James Cameron's cult classic The Terminator depicted a dystopian world dominated by wars between humans and an army of sentient robots.

While the film is considered to be a work of science fiction, advances in technology in the real world have made it possible for manufacturers to produce weapons that are smart enough to carry out actions without the need for human control, a development that is now being blocked by both robotics and human rights experts.

Christof Heyns, the United Nations' special rapporteur on extrajudicial, summary or arbitrary executions, warned the UN's member nations that the protracted negotiations regarding the future of deadly autonomous weapons are progressing too slowly to prevent wars using robots from turning into a reality.

While calls for the pre-emptive banning of such "killer robots" are intensifying, particularly from scientists and technology leaders, at the UN general assembly, experts believe a deal may not be reached quickly enough to stop lethal devices from being deployed.

Heyns said that there is a danger now that the regulatory talks may get stalled.

He explained that a large sum of money goes into the creation of autonomous weapons and that people will expect a return on their investment. If a pre-emptive ban on the use of such weapons is not implemented, Heyns warned that it could lead to problems that might not be easily addressed.

Observers believe that the United Kingdom and the United States are seeking to limit the regulatory deal in order for weapons already deployed to be beyond the reach of a potential ban.

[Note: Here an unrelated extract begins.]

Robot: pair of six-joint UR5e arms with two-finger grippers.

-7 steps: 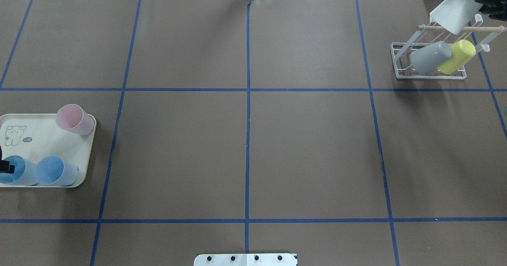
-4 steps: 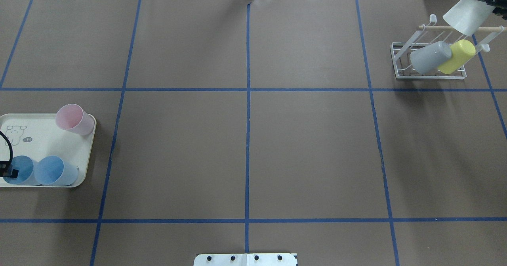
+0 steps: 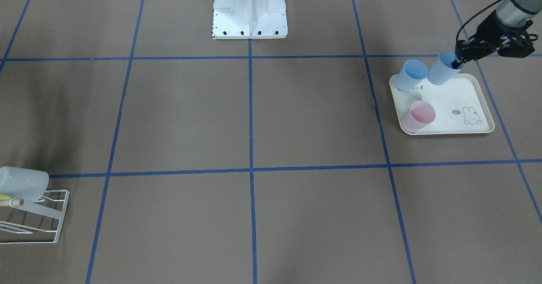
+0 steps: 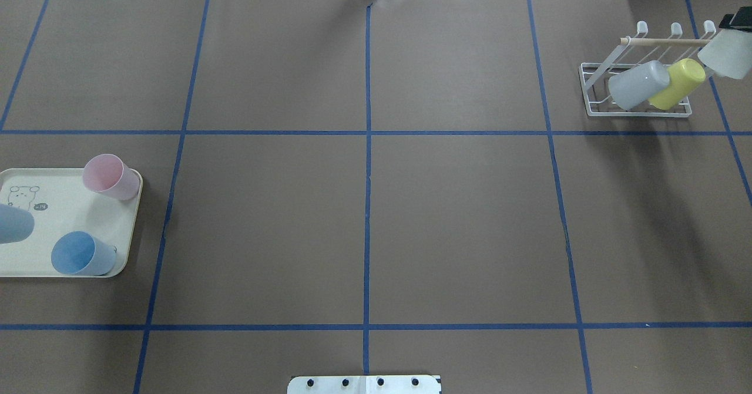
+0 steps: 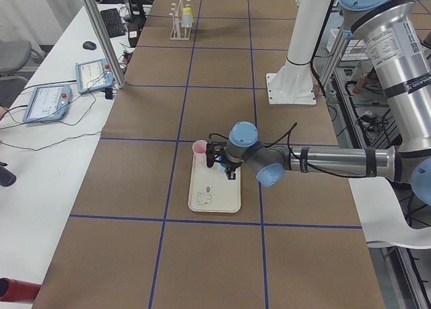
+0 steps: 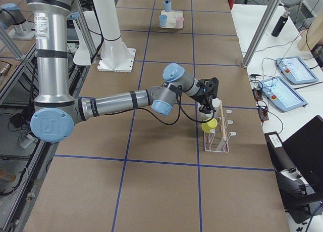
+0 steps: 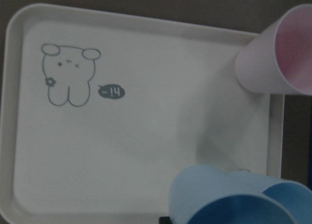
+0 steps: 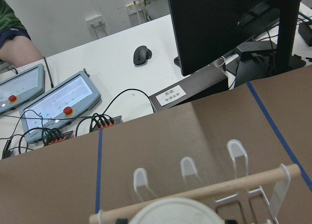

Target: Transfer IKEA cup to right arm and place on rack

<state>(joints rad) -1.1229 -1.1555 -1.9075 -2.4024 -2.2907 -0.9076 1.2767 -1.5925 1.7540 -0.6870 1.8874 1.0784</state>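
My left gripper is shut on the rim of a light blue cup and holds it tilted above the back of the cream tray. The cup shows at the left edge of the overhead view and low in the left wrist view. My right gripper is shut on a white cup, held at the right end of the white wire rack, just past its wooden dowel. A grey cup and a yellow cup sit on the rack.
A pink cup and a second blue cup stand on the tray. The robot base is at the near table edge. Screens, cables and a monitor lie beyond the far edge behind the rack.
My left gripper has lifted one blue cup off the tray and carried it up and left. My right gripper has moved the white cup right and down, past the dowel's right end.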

Robotics and artificial intelligence professor Noel Sharkey from the University of Sheffield said that China wanted to include emerging and existing technologies in the discussions but it was quickly limited by the UK and the U.S. to only include emerging technologies.

Sharkey, who is also the co-founder of a coalition of experts in robotics known as the International Committee for Robot Arms Control, said that the UK and the U.S. insist that the wording for a mandate on autonomous weapons should only include emerging technologies because they are concerned that a ban could be placed on their current weapons such as the Iron Dome and the Phalanx.

However, if regulatory talks continue to drag on for several more years, Sharkey warned that many of the weapons they are trying to ban will already have been created and deployed.

As of the moment, there are no fully autonomous weapons being used by nations, but a number of semi-autonomous and deadly precursors are already in development.

One such semi-autonomous weapon is the SGR-1, a sentry robot deployed by South Korea to patrol its border with North Korea. This robot makes use of lights and heat sensors to detect potential intruders as far as two miles away.

Sharkey continues to assert at the UN that allowing autonomous weapons to make the choice to kill an individual is wrong and extremely risky.

Sharkey said that he and other robotics experts have generally agreed that robots do not have the capacity to comply with the laws of warfare. Such weapons would not be able to discriminate between a military target and a civilian.